Los comunistas han descubierto la cuadratura del círculo, capitalismo sin democracia. Los enemigos de las sociedades abiertas, por su parte, ya no viven al otro lado de un muro. Ni siquiera tienen territorio geográfico, son inaprensibles, funcionan como franquicias y derrochan crueldad propia de la Edad Media. En cuanto a las recetas políticas, nos hemos quedado sin ellas y el fin de las certezas en las que vivíamos propicia el auge de los populismos, puesto que ofrecen soluciones fáciles (y completamente inviables) a problemas difíciles.

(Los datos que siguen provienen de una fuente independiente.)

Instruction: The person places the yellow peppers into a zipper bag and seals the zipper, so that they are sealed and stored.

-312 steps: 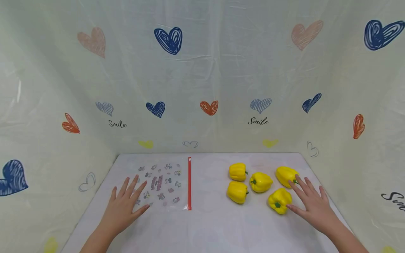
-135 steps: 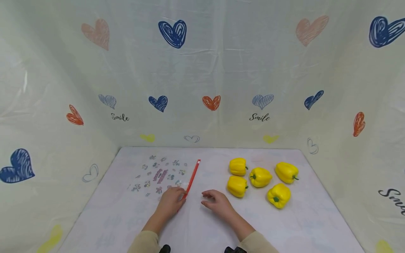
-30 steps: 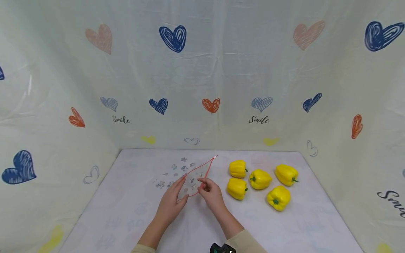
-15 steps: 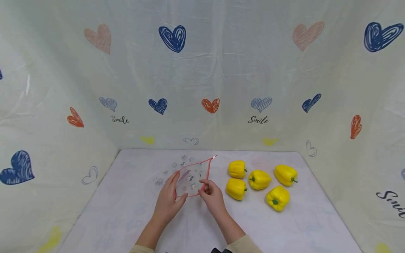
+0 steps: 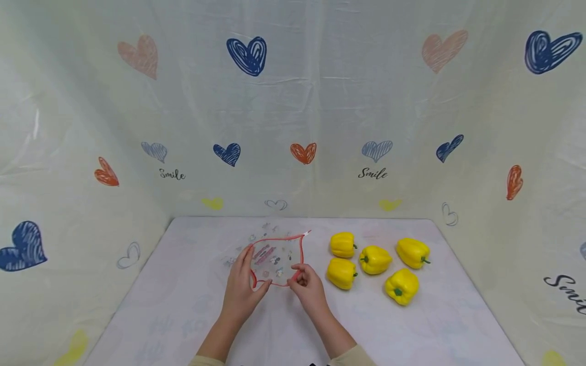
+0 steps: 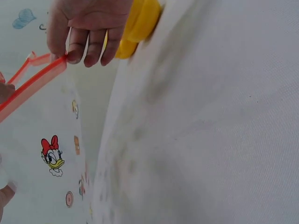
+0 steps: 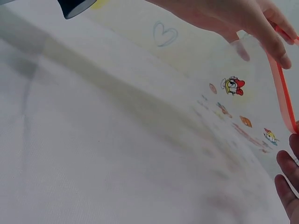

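A clear zip bag (image 5: 286, 249) with cartoon prints and a red zip rim is held above the table, its mouth spread wide and facing the person. My left hand (image 5: 241, 288) grips the left side of the rim, with the thumb at the front edge. At the right front of the rim, my right hand (image 5: 310, 288) pinches the red strip (image 6: 35, 84) between thumb and forefinger; its other fingers (image 6: 96, 46) hang below. The right wrist view shows the left hand (image 7: 233, 16) at the top, its fingers on the red rim (image 7: 282, 93).
Several yellow bell peppers (image 5: 375, 260) lie right of the bag, the nearest one (image 5: 341, 273) close to my right hand. A white cloth covers the table (image 5: 412, 335). A heart-printed curtain (image 5: 320, 101) rises behind and at both sides.
Earlier the bag lay flat and zipped at the left. Both hands have since lifted its rim; over the last second its mouth has spread wider as the left hand shifted left. The peppers stay put.
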The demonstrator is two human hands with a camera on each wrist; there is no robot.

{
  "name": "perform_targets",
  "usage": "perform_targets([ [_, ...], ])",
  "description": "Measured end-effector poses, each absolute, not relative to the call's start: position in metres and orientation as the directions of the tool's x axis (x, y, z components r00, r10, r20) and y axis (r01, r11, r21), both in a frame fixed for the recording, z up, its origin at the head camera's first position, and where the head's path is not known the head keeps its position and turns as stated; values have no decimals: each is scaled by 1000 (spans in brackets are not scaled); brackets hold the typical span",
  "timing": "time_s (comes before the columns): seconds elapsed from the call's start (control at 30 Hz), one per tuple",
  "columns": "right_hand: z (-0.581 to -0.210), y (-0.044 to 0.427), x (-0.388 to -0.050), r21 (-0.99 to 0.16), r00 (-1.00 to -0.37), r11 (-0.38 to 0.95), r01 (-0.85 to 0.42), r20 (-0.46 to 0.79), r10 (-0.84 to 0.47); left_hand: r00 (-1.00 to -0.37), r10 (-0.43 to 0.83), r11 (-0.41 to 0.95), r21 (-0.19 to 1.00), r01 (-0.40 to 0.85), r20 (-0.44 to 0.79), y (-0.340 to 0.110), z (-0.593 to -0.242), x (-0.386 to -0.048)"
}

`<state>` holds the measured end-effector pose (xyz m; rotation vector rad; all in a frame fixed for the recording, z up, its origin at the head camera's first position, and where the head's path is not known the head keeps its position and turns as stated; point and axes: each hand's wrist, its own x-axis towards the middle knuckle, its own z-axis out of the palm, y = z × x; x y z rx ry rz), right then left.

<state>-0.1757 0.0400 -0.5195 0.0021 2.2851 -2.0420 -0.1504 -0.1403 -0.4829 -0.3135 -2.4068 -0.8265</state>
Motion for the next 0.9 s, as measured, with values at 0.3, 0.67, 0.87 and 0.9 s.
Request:
perform_targets([
  [0.3, -522, 46, -175, -994, -997, 91, 55, -59, -42, -813, 37, 780, 492, 388, 582, -136, -489, -151],
  [0.67, -522, 69, -169, -996, -998, 75, 56, -56, 2, -802, 63, 771, 482, 417, 594, -129, -497, -153],
  [0.87, -517, 86, -167, -996, -996, 80, 28, -21, 87, -809, 51, 775, 488, 402, 585, -126, -503, -153],
  [0.9, -516, 90, -167, -996, -994, 82, 20, -11, 110, -806, 52, 770, 491, 408, 589, -125, -504, -154],
])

En Estados Unidos Trump quiere echar a todos los emigrantes, levantar un muro de la vergüenza y reinstaurar la tortura como forma de luchar contra «los enemigos de la libertad». A la ultraderechista Marine Le Pen la votan el 47 por ciento de los obreros y casi el 40 por ciento de los jóvenes. Y mientras, aquí en España, con cuatro obviedades por programa, Podemos ha sabido rentabilizar el descontento, el hartazgo y la frustración.

De pronto, diríase que el «homo politicus» del que hablábamos antes está de vuelta. Aquí nos encontramos todos pegados a la televisión, pendientes de los periódicos y de las tertulias como en los mejores tiempos de la Transición, solo que ahora con una confusión total sobre a quién votar, si a Guatemala o a Guatepeor. Aun así hay razones para el optimismo. Las hay a pesar de que los populismos intenten capitalizar el hartazgo apelando no a los buenos, sino a los peores instintos de las personas.

Pienso que, como apuntaba Eduardo Serra no hace mucho desde esta misma tribuna, el enconamiento está más en la clase política que en la calle y es más lo que nos une que lo que nos separa. También creo que, a pesar de que son muchas las personas que creen en cantos de sirena, somos muchos más los que no nos dejamos engañar. Lo único que haría falta ahora es que, en vez de tomarnos por débiles mentales, alguno de los candidatos apelara no a la demagogia, sino al más elemental sentido común; al bien general y no al «y tú más», a la suma y no a la resta, capitalizando así esta más que evidente obviedad.